Eindringlich schüttelte er den Kopf, löste seine tränennassen Hände, ballte sie stattdessen zu Fäusten. So durfte er nicht denken. Er erstickte seinen Schrei mit seinem Pullover, als der Druck in ihm unaushaltbar wurde. Keuchend versuchte er sich zu beruhigen und krallte seine Finger in seine Unterarme, als es ihm nicht gelang. Aber der Schmerz war nicht genug, konnte weder seine inneren Qualen überlagern, noch seine Gedanken durchdringen. Das was in ihm war, ihn zerstörte, konnte er so nicht einfach vertreiben, konnte er nicht einfach so frei lassen. Schwer atmend wehrte er sich gegen den Gedanken, mit einer Klinge den nötigen Schmerz in die Haut zu schlitzen, einen Ausweg zu schaffen. Nur ein kleiner Schnitt und das Blut würde herausquillen, ihm zeigen, dass er noch am Leben, noch nicht kalt und tot war, noch nicht innerlich gestorben. Immer tiefer grub sich das faszinierende Bild eines blutüberströmten Unterarmes in ihn ein, bis er sich kaum noch beherrschen konnte, sich beinahe nicht mehr klar machen konnte, wie falsch das alles war. Aber was war schon richtig oder falsch? Es verletzten sich täglich Menschen, er wäre nur ein weiterer, der sich in eine lange Reihe einreihen würde. Rezo fuhr sich mit dem Finger über den Unterarm. Wie würde sich das anfühlen? Das Gewissen, dass man Macht über sich, seinen Körper hatte?

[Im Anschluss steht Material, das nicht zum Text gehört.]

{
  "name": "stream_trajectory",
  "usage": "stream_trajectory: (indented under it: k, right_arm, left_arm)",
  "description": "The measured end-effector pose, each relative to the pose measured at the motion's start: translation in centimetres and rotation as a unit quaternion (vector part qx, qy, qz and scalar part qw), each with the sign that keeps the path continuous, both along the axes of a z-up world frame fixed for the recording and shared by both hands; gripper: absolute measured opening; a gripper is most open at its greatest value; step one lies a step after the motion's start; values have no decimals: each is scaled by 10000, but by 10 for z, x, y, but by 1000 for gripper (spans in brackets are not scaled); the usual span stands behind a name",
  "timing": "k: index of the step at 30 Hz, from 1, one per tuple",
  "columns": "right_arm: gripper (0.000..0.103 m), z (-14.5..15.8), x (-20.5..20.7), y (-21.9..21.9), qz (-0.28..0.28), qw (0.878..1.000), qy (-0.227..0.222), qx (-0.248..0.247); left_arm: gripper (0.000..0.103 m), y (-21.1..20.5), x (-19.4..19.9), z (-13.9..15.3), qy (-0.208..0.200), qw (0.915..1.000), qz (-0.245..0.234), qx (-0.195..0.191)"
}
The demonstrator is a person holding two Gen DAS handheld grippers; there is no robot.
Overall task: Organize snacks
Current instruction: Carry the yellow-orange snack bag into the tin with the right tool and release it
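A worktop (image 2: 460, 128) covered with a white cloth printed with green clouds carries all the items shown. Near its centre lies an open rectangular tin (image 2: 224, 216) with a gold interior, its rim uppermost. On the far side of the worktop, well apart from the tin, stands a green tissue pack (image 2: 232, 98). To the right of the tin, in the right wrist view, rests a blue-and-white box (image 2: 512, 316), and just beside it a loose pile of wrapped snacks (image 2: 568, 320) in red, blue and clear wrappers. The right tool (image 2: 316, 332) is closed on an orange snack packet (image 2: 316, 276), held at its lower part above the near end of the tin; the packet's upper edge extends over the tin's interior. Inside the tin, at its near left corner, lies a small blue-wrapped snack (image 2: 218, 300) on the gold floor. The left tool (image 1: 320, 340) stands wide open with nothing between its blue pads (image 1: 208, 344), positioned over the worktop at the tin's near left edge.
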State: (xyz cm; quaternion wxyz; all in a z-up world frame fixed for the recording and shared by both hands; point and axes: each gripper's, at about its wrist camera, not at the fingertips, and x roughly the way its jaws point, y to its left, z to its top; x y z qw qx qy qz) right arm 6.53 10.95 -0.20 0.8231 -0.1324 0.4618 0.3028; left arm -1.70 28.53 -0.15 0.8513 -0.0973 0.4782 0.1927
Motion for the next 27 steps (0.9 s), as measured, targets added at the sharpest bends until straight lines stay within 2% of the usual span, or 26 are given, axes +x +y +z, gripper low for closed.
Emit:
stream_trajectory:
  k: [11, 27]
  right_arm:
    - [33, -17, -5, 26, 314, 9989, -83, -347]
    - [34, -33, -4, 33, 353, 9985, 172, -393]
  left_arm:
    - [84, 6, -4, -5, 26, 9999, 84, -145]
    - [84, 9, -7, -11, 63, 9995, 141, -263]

Erst als er Blut schmeckte, wurde ihm bewusst, dass sich seine Zähne in seine Lippe bohrten. Sofort ließ er von ihr ab, hielt dann aber inne. Der metallene Geschmack des Blutes hatte eine beinahe betörende Wirkung. Wie in Trance strich er sich mit dem Finger über die Unterlippe. Das tiefe Rot klebte glänzend an seiner Fingerkuppe, als er die Hand vor sich hielt. Er starrte es fassungslos und gleichzeitig hingerissen an. Was hatte er vorhin noch gesagt? Nicht bewusst verletzt. Fiel das schon darunter? Was brachte es weiter dagegen anzukämpfen, wenn er es unbewusst bereits jetzt billigte? Umständlich krempelte er seinen Ärmel hoch, ließ seinen Blick einen Moment zwischen seinem Unterarm und dem Blut an seinem Finger hin und her gleiten. Du bist so dumm. Nur ein Vollidiot wäre zu solchen Handlungen um Stande. Langsam strich er das Blut auf die Haut, ehe er seine Hand wieder sinken ließ. Er legte den Kopf schief, spürte die getrockneten Tränen die auf seinen Wangen klebten, die Haut unangenehm spannten. Irgendwie gefiel im dieses Bild eines blutverschmierten Arms. Das war verrückt, das war so unendlich dämlich. Niemand bei klarem Menschenverstand konnte sich über so einen Anblick freuen. Die betäubende Leere in seiner Brust hinderte ihn daran, Wut über sich zu empfinden, aber sein Kopf füllte diese Lücke, machte ihm klar wie bescheuert er sich verhielt. Was würden deine Freunde sagen, wenn sie dich so sehen würden? Wie würde Toni schauen, wenn er dich jetzt ertragen müsste. Er würde dir zustimmen, dass du dich absolut egoistisch und jämmerlich verhältst, so abartig wie du in deinem Selbstmitleid versinkst. Wenn er dich nicht augenblicklich rausschmeißen würde. Ich meine, wer will sich schon mit so etwas dummen wie dir abgeben? Und selbst wenn er es verstehen könnte, wenn er dir helfen wollen würde, willst du ihm das aufbürden? Diesen Gedanken, die dich zerstören auch in sein Leben Einzug gewähren? Rezo schüttelte unwillkürlich den Kopf. Dazu war ihm Toni zu wichtig, er hatte so etwas an sich, etwas helles, wärmendes, was er unter keinen Umständen zerstören wollte. Wie hatte er auch nur so dumm sein können seine Freunde in diese Sache hineinziehen zu können? Er hatte wieder mal nur an sich gedacht, nicht weit genug überlegt, was seine Worte für die anderen bedeuten könnten.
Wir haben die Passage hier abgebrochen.